§ **Goal of the exercise**
Your answer should be a single number: how many lines in the data below hold the string "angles".

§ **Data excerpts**
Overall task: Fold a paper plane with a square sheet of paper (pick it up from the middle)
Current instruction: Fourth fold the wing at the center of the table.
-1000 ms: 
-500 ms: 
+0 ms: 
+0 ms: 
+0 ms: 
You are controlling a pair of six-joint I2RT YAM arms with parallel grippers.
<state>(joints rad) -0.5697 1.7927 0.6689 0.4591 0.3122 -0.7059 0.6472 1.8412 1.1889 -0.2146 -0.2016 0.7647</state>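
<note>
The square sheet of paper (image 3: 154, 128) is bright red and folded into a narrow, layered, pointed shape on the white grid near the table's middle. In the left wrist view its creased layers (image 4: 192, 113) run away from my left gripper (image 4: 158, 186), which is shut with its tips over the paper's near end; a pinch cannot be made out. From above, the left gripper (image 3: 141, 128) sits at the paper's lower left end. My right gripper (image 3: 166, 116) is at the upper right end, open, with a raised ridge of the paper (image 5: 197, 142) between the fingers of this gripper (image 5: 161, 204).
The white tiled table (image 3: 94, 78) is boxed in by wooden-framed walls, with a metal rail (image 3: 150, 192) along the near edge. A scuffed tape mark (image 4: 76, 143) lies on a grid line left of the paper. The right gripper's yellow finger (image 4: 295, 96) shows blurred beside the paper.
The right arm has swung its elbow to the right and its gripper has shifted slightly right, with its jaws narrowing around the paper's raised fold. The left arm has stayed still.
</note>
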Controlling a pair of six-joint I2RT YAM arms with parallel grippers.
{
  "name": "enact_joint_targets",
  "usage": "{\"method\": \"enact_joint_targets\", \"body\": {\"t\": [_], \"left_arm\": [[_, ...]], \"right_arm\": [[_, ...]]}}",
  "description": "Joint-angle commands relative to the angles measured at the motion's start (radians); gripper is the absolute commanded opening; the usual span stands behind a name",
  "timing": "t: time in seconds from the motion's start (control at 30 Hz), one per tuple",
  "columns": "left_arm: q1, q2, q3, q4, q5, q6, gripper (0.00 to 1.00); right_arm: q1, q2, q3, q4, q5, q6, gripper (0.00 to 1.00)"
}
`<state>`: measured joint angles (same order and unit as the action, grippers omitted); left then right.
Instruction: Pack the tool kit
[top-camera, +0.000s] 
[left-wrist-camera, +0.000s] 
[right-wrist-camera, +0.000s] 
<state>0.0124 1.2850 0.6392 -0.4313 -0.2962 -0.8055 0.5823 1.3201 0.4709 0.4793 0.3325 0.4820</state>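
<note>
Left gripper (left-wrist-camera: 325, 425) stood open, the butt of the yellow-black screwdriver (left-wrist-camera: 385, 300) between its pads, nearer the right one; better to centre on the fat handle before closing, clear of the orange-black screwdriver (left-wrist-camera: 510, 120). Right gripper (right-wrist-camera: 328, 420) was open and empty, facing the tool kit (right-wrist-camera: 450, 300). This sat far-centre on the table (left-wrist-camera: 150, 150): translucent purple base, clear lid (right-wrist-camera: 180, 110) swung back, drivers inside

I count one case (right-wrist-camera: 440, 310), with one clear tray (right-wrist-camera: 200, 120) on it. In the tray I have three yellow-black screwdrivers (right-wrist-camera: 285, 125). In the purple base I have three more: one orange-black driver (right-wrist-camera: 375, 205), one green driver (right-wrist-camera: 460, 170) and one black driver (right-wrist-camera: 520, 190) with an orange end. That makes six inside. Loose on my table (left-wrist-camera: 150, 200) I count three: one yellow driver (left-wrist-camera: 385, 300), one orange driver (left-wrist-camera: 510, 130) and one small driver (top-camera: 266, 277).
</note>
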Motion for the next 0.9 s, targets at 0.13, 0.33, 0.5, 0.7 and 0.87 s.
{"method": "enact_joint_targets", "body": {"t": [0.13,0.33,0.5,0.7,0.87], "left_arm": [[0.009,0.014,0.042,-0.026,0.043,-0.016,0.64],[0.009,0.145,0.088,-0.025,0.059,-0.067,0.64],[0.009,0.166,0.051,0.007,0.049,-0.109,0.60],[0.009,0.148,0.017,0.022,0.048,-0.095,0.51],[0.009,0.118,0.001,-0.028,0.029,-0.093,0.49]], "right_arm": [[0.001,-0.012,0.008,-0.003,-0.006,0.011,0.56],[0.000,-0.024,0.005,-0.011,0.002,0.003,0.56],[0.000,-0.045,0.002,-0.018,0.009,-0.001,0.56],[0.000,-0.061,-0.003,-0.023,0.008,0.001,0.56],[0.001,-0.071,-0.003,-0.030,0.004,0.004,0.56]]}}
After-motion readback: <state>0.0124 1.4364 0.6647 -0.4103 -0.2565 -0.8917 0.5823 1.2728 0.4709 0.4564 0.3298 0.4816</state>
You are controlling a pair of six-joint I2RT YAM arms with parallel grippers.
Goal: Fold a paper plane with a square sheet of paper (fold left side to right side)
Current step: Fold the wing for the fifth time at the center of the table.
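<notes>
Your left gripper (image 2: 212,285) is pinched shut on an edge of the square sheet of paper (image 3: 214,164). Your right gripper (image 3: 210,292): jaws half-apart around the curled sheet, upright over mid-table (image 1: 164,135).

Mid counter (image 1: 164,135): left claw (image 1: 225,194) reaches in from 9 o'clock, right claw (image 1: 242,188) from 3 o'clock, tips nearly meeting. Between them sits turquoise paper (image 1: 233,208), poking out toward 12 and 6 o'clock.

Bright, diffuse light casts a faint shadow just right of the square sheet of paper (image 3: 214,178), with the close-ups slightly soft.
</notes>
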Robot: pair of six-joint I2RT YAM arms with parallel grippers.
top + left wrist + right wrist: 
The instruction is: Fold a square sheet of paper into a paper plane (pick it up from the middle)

§ **Answer to this task**
2